Assignment: Although the data below holds other lines too, output only those from the line with "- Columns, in" up to and including the line with "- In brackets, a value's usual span", exactly as they appear.
Top of Stored data
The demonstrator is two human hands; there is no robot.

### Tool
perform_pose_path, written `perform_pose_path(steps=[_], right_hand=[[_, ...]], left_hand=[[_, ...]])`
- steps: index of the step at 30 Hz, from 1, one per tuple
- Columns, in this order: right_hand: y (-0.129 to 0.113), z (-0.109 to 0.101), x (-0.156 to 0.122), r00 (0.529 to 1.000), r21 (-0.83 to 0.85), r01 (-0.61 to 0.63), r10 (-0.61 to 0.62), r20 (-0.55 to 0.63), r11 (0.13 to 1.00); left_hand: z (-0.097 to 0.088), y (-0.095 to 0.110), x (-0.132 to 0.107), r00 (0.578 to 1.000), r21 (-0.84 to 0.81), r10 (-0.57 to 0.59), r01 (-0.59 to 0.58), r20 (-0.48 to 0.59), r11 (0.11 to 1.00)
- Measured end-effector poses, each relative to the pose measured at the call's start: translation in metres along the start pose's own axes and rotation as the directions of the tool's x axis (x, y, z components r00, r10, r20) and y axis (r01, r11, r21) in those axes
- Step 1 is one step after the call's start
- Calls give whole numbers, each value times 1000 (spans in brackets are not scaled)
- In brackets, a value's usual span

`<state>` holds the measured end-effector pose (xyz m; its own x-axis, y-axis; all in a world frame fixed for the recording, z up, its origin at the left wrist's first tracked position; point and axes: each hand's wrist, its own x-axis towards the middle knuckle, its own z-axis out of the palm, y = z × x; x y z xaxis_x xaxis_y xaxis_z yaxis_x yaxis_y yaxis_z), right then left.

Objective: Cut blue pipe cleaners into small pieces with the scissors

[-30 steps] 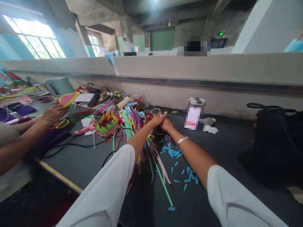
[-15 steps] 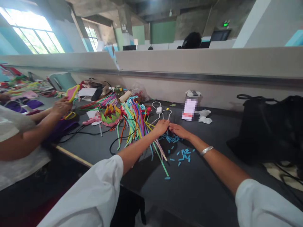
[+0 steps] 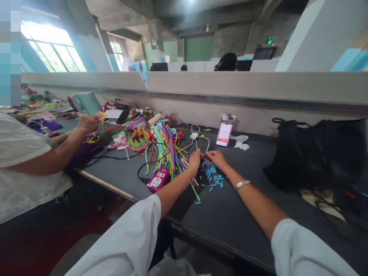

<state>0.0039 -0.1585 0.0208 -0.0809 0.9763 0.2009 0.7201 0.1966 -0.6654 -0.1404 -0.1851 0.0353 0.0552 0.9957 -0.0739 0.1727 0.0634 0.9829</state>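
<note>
My left hand (image 3: 194,163) is closed in a pinch over the table, at the right edge of the bunch of coloured fuzzy craft stems (image 3: 166,147). Facing it, my right hand (image 3: 217,158) also pinches with thumb and forefinger. A thin white cord (image 3: 209,142) loops down to both sets of fingertips and seems to run across the small gap between them. Just below the hands lies a pile of short blue cut pieces (image 3: 211,170). A purple box with a white cartoon pattern (image 3: 158,180) lies left of my left forearm.
A phone (image 3: 224,134) and crumpled white tissue (image 3: 242,142) lie beyond my right hand. A black bag (image 3: 313,153) stands at the right. To the left are a pink glue gun (image 3: 117,143), black cables and a co-worker's hands (image 3: 88,122) holding something yellow and pink.
My hands have drawn slightly apart from being together, and a gap shows between the fingertips. The purple box has come into sight. The co-worker's yellow-and-pink item has tilted lower.
</note>
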Motion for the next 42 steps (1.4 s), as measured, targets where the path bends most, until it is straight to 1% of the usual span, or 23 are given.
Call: perform_pose_path(steps=[2,4,6,8,11,13,15,17,18,20,21,24,27,30,33,35,37,39,42], right_hand=[[-2,1,2,1000,-14,-9,9,-6,1000],[-5,2,2,1000,-24,13,-12,15,1000],[-8,2,-3,997,-29,54,-52,51,998],[-8,-1,-13,991,-31,101,-98,92,994],[-3,-11,-35,975,-29,165,-158,157,986],[-1,-20,-51,966,-31,185,-176,189,982],[-2,-27,-67,968,-52,190,-178,176,980],[-11,-29,-79,968,-116,225,-209,136,967],[-17,-28,-84,964,-156,254,-236,127,955],[-34,-22,-88,954,-225,290,-264,140,930],[-43,-18,-88,957,-254,280,-248,150,926],[-70,-4,-81,976,-328,188,-138,168,926],[-92,14,-70,979,-364,139,-72,193,921],[-107,31,-65,974,-411,75,22,227,908],[-114,37,-69,968,-441,12,100,231,897],[-116,33,-77,967,-452,-31,141,212,891],[-114,21,-87,967,-457,-83,182,177,885],[-109,4,-99,963,-452,-134,223,148,882],[-96,-20,-118,956,-424,-180,259,135,887]], left_hand=[[-2,1,1,998,17,-2,3,-66,1000],[0,2,-2,997,21,8,-6,-80,1000],[6,3,-9,998,17,50,-49,-37,999],[12,3,-20,993,-3,108,-108,43,994],[12,2,-42,983,-24,133,-131,123,991],[3,3,-57,979,6,149,-152,142,988],[-12,4,-71,962,92,228,-244,152,965],[-29,5,-83,920,218,348,-382,178,898],[-38,4,-88,901,289,393,-432,185,855],[-55,-1,-96,881,442,429,-471,199,763],[-62,-4,-99,880,518,430,-469,203,715],[-80,-17,-104,890,699,406,-424,206,576],[-91,-25,-105,890,788,383,-416,249,454],[-96,-24,-103,876,808,371,-448,309,384],[-96,-21,-100,865,816,372,-464,336,344],[-97,-21,-100,854,815,393,-477,341,329],[-100,-23,-102,827,787,430,-518,361,336],[-103,-25,-107,797,734,476,-566,372,374],[-104,-25,-115,773,661,511,-610,375,438]])
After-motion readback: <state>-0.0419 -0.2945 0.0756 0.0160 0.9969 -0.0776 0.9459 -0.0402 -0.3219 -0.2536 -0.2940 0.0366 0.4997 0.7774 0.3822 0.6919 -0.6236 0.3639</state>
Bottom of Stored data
Exercise output:
- Columns, in this order: right_hand: y (-0.129 to 0.113), z (-0.109 to 0.101), x (-0.156 to 0.122), r00 (0.529 to 1.000), r21 (-0.83 to 0.85), r01 (-0.61 to 0.63), r10 (-0.61 to 0.62), r20 (-0.55 to 0.63), r11 (0.13 to 1.00); left_hand: z (-0.097 to 0.088), y (-0.095 to 0.110), x (-0.132 to 0.107), r00 (0.578 to 1.000), r21 (-0.84 to 0.81), r10 (-0.57 to 0.59), r01 (-0.59 to 0.58), r20 (-0.48 to 0.59), r11 (0.11 to 1.00)
- Measured end-effector poses, each relative to the pose measured at the call's start: translation in metres along the start pose's own axes and rotation as the directions of the tool's x axis (x, y, z components r00, r10, r20) and y axis (r01, r11, r21) in those axes
- Step 1 is one step after the call's start
- Calls give whole numbers, each value times 1000 (spans in brackets are not scaled)
- In brackets, a value's usual span

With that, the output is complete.